Qu'ils n'ignoraient pas davantage au moment où ils ont assigné la société Loisirs et Culture en référé, la perception négative de ce type de produit dans les Etats membres et même son caractère nocif puisque seuls quatre Etats en avaient autorisé la mise sur le marché sous une formulation en comprimés et que leur produit n'était plus commercialisé que dans deux pays, la France et le Portugal jusqu'à ce qu'il soit retiré de toutes les pharmacies, à la vente, en novembre 2009 en application d'une procédure d'alerte déclenchée par la France;

Que la pertinence de la question posée dans le sous-titre de l'ouvrage a au demeurant été confirmée le 16 novembre 2010, par l'Afssaps qui a publié un communiqué fondé sur un rapport de la Caisse nationale de l'assurance maladie déposé le 28 septembre 2010 et une étude publiée en octobre 2010 dans Pharmacoepidemiolgy and drug safety donnant à la question suivante:

"Peut-on estimer le risque de décès secondaires aux valvulopathies attribuables à la prise de benfluorex depuis sa mise sur le marché en France en 1976 ?"

Cette réponse:

"Pour une exposition totale de 7 millions de personnes-années entre 1979 et 2009, les experts estiment à près de 500 le nombre de décès attribuables au benfluorex."

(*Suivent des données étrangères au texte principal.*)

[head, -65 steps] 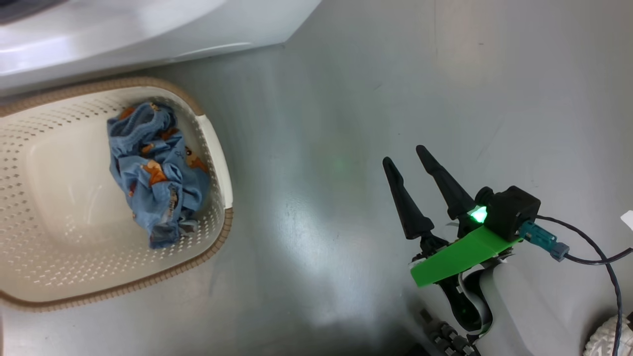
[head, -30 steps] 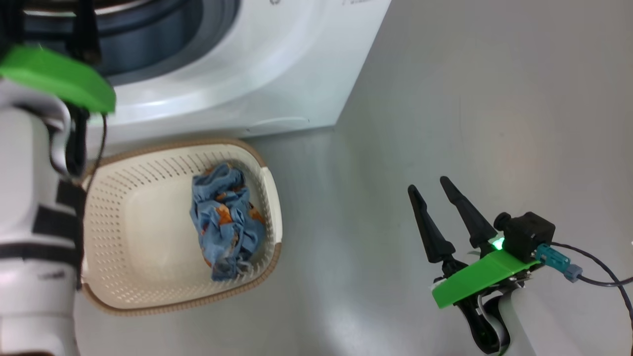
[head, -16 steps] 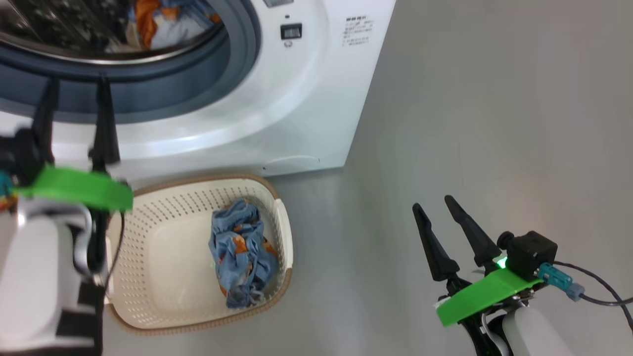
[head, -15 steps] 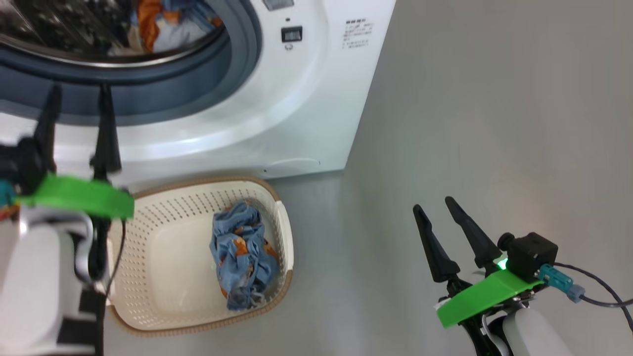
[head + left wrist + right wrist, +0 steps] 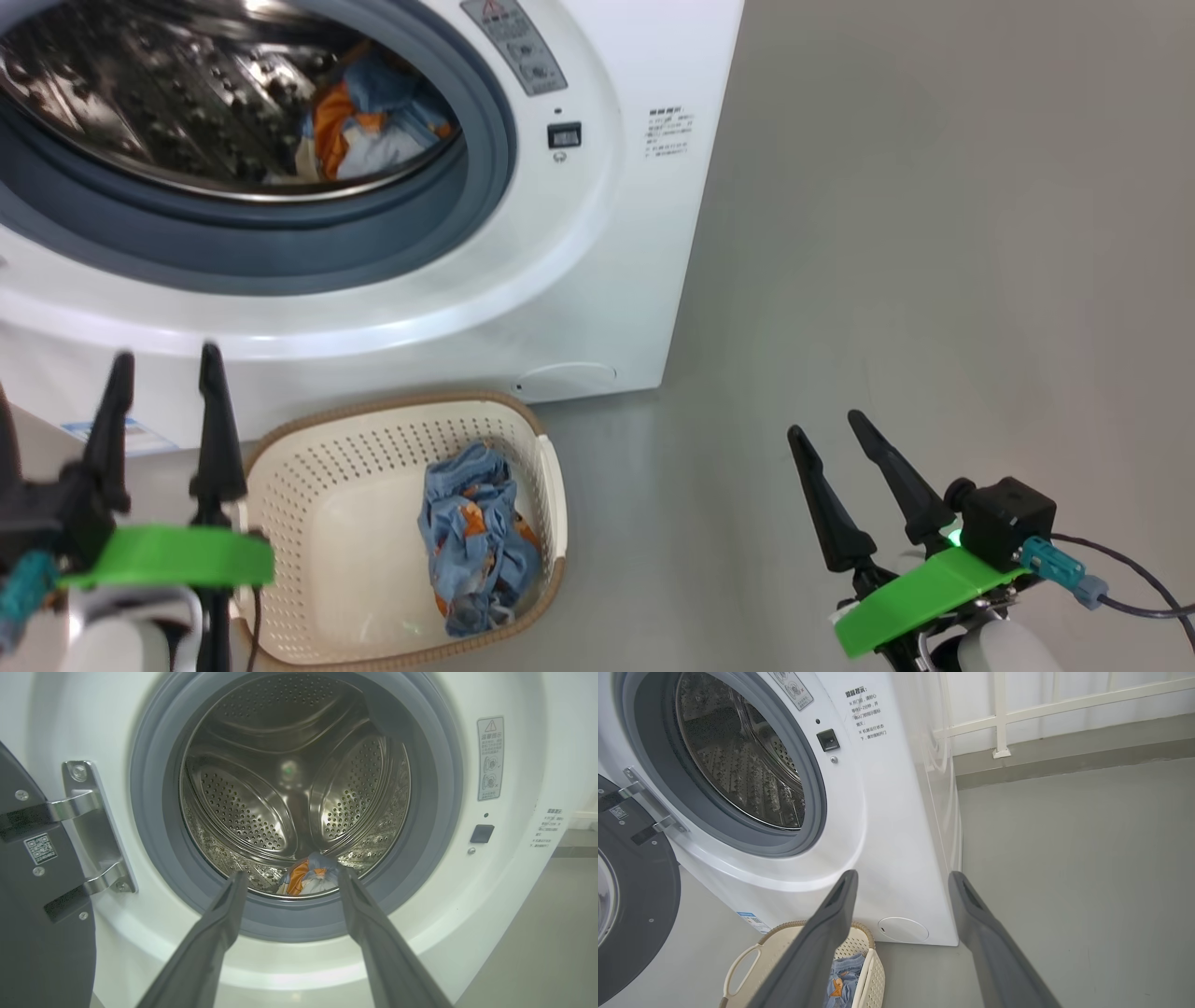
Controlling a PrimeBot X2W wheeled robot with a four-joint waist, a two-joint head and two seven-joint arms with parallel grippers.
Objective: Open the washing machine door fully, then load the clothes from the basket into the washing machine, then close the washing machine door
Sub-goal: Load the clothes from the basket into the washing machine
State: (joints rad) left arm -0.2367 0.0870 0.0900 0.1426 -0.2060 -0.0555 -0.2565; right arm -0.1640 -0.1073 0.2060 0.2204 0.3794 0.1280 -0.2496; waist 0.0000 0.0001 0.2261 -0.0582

Qu'ainsi au jour où la cour statue il ne subsiste pas davantage de trouble manifestement illicite ou de dommage imminent puisque l'Afssaps elle-même a répondu à la question posée dans le titre litigieux en chiffrant un nombre de morts imputables à l'absorption prolongée de produits à base de benfluorex dont le Mediator;

Qu'ainsi non seulement, le titre dont le retrait a été ordonné ne constitue pas un trouble manifestement illicite ou de nature à causer un dommage imminent mais a contribué à faire avancer un légitime débat sur la nocivité d'un médicament antérieurement mis sur le marché;

Considérant enfin que Les Laboratoires Servier soutiennent eux-mêmes qu'ils ne mettent pas en cause la légitimité et l'intérêt du débat lancé par l'ouvrage du Docteur Frachon s'étant bornés à demander le retrait du titre imputant des morts en nombre à la prise de Mediator;

Que cependant ils ne peuvent, sans se contredire afficher cette intention alors que le livre du docteur Irène Frachon qui a été communiqué aux débats se termine de la manière suivante : "il me reste une question. "Combien de morts ?"

Considérant en conséquence que l'ordonnance de référé sera infirmée, l'association entre la prise de Mediator et un nombre de décès à quantifier, en raison de la forme interrogative, ne constituant pas un acte de dénigrement de ce produit;

Que le fait par l'éditeur d'avoir lui-même effectué cette relation, certes sans avoir attendu les décisions des autorités sanitaires compétentes, ne saurait être considéré comme de nature à porter un discrédit sur le produit dont le fabricant ne pouvait soutenir qu'il existe pour lui un dommage imminent;

Sur l'article 700 et les dépens

Considérant que Les Laboratoires Servier échouant en appel, seront condamnés à payer à la société Loisirs et Culture la somme de 3 000 euro pour ses frais en cause d'appel et ne pourront qu'être déboutés de leur propre demande; qu'ils supporteront également les entiers dépens de première instance et d'appel;

Par ces motifs, LA COUR, Infirme l'ordonnance du juge des référés du Tribunal de grande instance de Brest en date du 7 juin 2010; Dit n'y avoir lieu à la suppression du libellé "combien de morts ?" sur l'ouvrage de librairie édité par la société Loisirs et Culture consacré au Mediator R 150 mg; Condamne la société Les Laboratoires Servier à payer à la société Loisirs et Culture la somme de 3 000 euro en application des dispositions de l'article 700 du Code de procédure civile; Condamne la société Les Laboratoires Servier aux dépens de première instance et d'appel qui seront recouvrés conformément aux dispositions de l'article 699 du Code procédure civile.